Publication: Canadian Journal of Fisheries and Aquatic Sciences
3 February 2022

Abstract

Salmonids possess straying abilities that allows them to exploit open territory and establish new populations. Atlantic salmon (Salmo salar) are expanding their distribution primarily as first-generation escapes from aquaculture, whereas Pacific salmon (Oncorhynchus spp.) are expanding their range in polar and temperate regions due to both anthropogenic and natural influences. Here we utilize artificial intergeneric reciprocal crosses to assess the ability of seven species of Pacific salmon to hybridize with Atlantic salmon. Most cross types were found to produce low numbers of hatched embryos, but none survived to sexual maturation. Survivors consisted of diploids and triploids containing both Atlantic and Pacific salmon parental genomes.

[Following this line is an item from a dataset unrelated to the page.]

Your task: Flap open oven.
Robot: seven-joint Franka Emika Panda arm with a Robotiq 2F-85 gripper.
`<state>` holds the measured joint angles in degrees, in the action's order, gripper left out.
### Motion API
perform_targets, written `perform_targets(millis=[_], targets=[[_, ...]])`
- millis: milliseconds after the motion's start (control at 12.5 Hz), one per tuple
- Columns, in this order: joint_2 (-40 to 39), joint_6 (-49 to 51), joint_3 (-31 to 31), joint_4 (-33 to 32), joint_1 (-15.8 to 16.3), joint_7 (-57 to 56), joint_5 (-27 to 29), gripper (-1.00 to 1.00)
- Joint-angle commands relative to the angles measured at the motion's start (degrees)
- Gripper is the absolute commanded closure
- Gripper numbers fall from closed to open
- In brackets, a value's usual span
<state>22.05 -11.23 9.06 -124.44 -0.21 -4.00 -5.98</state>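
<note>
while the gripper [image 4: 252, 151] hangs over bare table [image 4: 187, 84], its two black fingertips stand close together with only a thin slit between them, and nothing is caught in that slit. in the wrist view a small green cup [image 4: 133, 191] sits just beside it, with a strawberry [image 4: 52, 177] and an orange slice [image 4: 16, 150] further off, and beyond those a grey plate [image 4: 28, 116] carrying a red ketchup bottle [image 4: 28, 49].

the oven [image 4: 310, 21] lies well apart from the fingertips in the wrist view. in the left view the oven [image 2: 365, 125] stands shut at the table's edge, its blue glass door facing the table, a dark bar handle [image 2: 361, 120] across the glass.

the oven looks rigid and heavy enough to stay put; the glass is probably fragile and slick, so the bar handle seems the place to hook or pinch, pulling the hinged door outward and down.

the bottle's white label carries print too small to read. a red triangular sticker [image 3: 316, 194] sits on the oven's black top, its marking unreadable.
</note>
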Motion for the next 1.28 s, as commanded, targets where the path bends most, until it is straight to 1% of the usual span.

Thus, introgression of DNA between Pacific and Atlantic salmon may occur to form F1 hybrids, but transmission to subsequent generations is expected to be rare and occur only over evolutionary time scales. Further, the low viability observed for the most part at early stages of development and in both reciprocal crosses indicates that intergeneric crosses in nature between Atlantic and Pacific salmon are expected to have severe fitness consequences for both dams and sires.

Résumé

Les salmonidés ont des capacités de vagabondage qui leur permettent d’exploiter des territoires libres et d’établir de nouvelles populations. Les saumons de l’Atlantique (Salmo salar) élargissent leur aire de répartition principalement par l’échappement d’individus de première génération d’installations aquacoles, alors que les saumons du Pacifique (Oncorhynchus spp.) élargissent leur aire de répartition en régions polaires et tempérées en raison d’influences d’origine humaine et naturelle. Nous avons utilisé des croisements réciproques intergénériques artificiels pour évaluer la capacité de sept espèces de saumons du Pacifique de s’hybrider avec des saumons de l’Atlantique. Si la plupart des types de croisement ont produit un petit nombre d’embryons éclos, aucun de ces derniers n’a survécu jusqu’à la maturité sexuelle. Les survivants consistaient en des diploïdes et des triploïdes contenant les génomes parentaux de saumons de l’Atlantique et du Pacifique. Ainsi, l’introgression d’ADN entre des saumons du Pacifique et de l’Atlantique peut se produire pour former des hybrides F1, mais la transmission à des générations subséquentes devrait être rare et ne se produire qu’à des échelles temporelles caractéristiques de l’évolution. En outre, la faible viabilité généralement observée aux premières étapes du développement et chez les deux croisements réciproques indique que les croisements intergénériques de saumons de l’Atlantique et du Pacifique dans la nature devraient avoir d’importantes répercussions sur l’aptitude des mères et des pères. [Traduit par la Rédaction]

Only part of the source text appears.